Everything You Need to Know about Knowledge Distillation
One of the hottest foundational topics. Learn the core idea, its types, scaling laws, real-world cases and useful resources to dive deeper
In the previous episode, we discussed “Smol” family of models and their effective strategy for training small LMs through high-quality dataset mixing. Today we want to go further in exploring training techniques for smaller models, making it the perfect time to discuss knowledge distillation (KD). Proposed a decade ago, this method has continued to evolve. For example, DeepSeek’s advancements, particularly the effective distillation of DeepSeek-R1, have recently brought a wave of attention to this approach.
So, what is the key idea behind KD? It enables to transfer knowledge from larger model, called teacher, to smaller one, called student. This process allows smaller models to inherit the strong capabilities of larger ones, avoiding the need for training from scratch and making powerful models more accessible. Let’s explore how knowledge distillation has evolved over time, the different types of distillation that exist today, the key factors to consider for effective model distillation, and useful resources to master it.
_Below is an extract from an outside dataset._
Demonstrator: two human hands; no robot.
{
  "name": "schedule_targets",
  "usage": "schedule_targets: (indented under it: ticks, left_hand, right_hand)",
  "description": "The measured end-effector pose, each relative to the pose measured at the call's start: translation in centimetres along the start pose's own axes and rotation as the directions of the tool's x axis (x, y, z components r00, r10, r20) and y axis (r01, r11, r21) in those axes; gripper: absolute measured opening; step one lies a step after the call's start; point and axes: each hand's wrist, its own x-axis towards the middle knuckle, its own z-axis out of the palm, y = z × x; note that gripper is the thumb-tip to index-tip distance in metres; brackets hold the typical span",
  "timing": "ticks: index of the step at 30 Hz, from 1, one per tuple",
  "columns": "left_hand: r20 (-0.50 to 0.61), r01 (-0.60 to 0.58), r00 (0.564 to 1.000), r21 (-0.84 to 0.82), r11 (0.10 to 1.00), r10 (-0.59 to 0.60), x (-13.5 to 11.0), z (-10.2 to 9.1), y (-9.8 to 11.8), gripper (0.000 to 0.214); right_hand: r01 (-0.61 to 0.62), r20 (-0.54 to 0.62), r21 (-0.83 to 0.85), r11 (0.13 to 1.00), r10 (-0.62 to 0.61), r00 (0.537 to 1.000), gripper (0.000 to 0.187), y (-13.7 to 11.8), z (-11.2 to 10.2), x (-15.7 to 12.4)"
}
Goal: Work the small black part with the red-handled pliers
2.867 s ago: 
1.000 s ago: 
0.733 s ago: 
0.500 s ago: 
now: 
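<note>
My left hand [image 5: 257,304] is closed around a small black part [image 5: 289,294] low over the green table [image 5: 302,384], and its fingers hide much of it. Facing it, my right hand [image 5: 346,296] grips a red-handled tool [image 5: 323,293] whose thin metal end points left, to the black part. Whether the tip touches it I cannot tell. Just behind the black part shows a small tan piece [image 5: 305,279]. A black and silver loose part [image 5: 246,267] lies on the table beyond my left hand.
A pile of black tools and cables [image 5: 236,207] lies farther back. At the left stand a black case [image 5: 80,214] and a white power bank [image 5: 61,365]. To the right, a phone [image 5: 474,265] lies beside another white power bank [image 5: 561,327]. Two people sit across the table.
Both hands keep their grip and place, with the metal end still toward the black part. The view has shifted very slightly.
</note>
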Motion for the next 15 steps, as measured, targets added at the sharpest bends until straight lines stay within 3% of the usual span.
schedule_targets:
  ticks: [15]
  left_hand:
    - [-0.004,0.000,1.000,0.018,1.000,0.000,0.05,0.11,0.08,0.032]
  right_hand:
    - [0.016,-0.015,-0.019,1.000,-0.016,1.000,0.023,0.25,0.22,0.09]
When did knowledge distillation appear as a technique?
The ideas behind knowledge distillation (KD) date back to 2006, when Bucilă, Caruana, and Niculescu-Mizil in their work “Model Compression” showed that an ensemble of models could be compressed into a single smaller model without much loss in accuracy. They demonstrated that a cumbersome model (like an ensemble) could be effectively replaced by a lean model that was easier to deploy.
Later in 2015, Geoffrey Hinton, Oriol Vinyals, and Jeff Deancoined the term “distillation” in their “Distilling the Knowledge in a Neural Network” paper. This term was referred to the process of transferring knowledge from a large, complex AI model or ensemble to a smaller, faster AI model, called the distilled model. Instead of just training the smaller model on correct answers, researchers proposed to give it the probability distribution from the large model. This helps the smaller model learn not just what the right answer is, but also how confident the big model is about each option. This training concept is closely connected to the softmax function, so let's explore more precisely how this all works at the core.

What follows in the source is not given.